I’ve been wanting to respond to Sara’s outline-for-thinking for some time (the text file in which I’m writing was created a year ago) but I keep hesitating. I hesitate because I’m thinking about this:

Understanding each mode [critique and repair] as a post — as a vantage with a view of the horizon that is necessarily partial, with particular assets and with unavoidable drawbacks — is one way to sidestep the often corrosive debates about “civility” that tend to explode in urgent times. Instead of policing the tone of others, wanting either less or more anger, less or more imagination and kindness, we might instead ask: What is my post? And what might be the alternate, equally productive posts of others, the ones who may well be moving toward a shared horizon? We don’t have to be the same. Each project is different, its actions and its affordances. By occupying one, you gain some things and you lose some things—and by occupying the other, the same is also true.

I am more skeptical about critique than Sara is, but that may be because, as she puts it, repair is what I have seen as my post, my calling — which might make me insufficiently appreciative of those who see critique as their post.

Also, in some follow-up thoughts, Sara describes a certain mode of “technological critique” which involves “the articulation of urgent socio-political questions made real in things.

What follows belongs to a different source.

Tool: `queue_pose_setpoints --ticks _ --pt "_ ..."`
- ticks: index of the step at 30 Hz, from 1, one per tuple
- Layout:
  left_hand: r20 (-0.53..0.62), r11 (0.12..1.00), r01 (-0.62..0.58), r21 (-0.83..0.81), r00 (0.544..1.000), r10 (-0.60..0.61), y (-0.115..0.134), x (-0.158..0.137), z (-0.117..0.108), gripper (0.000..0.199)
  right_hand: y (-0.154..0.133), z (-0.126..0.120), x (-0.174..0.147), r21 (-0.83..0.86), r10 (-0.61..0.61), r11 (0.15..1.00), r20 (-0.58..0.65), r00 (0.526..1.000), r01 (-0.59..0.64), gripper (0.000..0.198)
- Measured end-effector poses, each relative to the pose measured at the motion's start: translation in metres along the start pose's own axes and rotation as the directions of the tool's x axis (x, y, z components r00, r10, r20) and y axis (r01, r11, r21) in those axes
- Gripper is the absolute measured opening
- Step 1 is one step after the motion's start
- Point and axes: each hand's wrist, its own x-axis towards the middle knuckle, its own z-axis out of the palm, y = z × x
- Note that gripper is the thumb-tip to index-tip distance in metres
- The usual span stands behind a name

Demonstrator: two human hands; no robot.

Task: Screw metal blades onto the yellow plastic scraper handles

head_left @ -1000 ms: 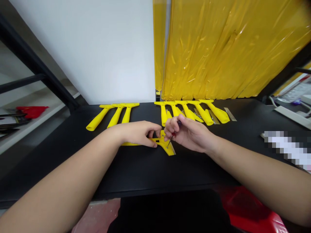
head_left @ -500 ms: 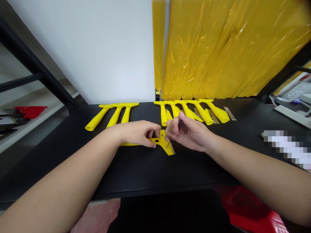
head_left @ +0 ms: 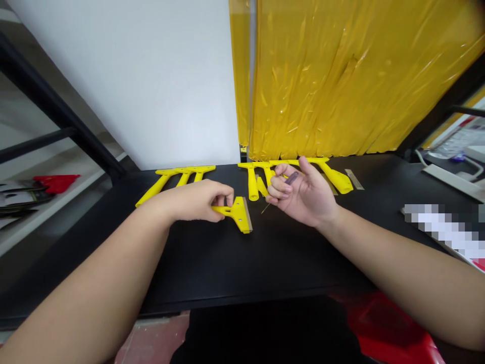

Things-to-think-with, which is not just for the gallery viewer. They’re public technologies with high stakes attached.” This notion of designed and constructed entities as critique evades some of my concerns, because my skepticism about critique arises from its loose and careless deployment of language. The deployment of things — well, that’s different.

But most of us think of critique as something done with words; so maybe I should just plunge ahead. And isn’t that what a blog is for? — plunging ahead, I mean, even if only to retreat later. Floating trial balloons and then waiting for them to be shot down, or shooting them down yourself. So … some thoughts, presented in aphoristic form but subject to later development:

1) The prospect of critique appeals — it looks easy, which is one reason why so many people try it — but is very difficult to do effectively; the prospect of repair intimidates, but almost any sincere attempt at repair is helpful or at least instructive (to those who perform it and those who observe).

2) The dominant venues of our discourse today — social media and other online environments — promote the degeneration of critique into snark or mockery by their encouragement of (a) the mere performance of virtue and (b) a distancing, physical and otherwise, from the objects of one’s critique.

3) Critique tends to do its best work when the critics know that they must share a substantive lifeworld with the people they are critiquing — even as they argue that the contours and structures of that lifeworld must become radically different than they are.

4) Actual repair is hard to dislike. The I-did-the-best-I-could-with-what-I-had ethos of There, I Fixed It inspires as much admiration as derision.

5) Repair without critique hobbles; critique divorced from repair corrodes.

6) Asking “How can I improve this situation?” is almost always a better question than “Whose fault is this?” — and indeed, that second question can become more useful and meaningful when it is asked as part of the process of answering the second.

7) Les Murray, “Politics and Art”:

Brutal policy,

like inferior art, knows

whose fault it all is.

8) Lesslie Newbigin: “The redemption with which He is concerned is both social and cosmic, and therefore the way of its working involves at every point the re-creation of true human relationships and of true relationship between man and the rest of the created order.”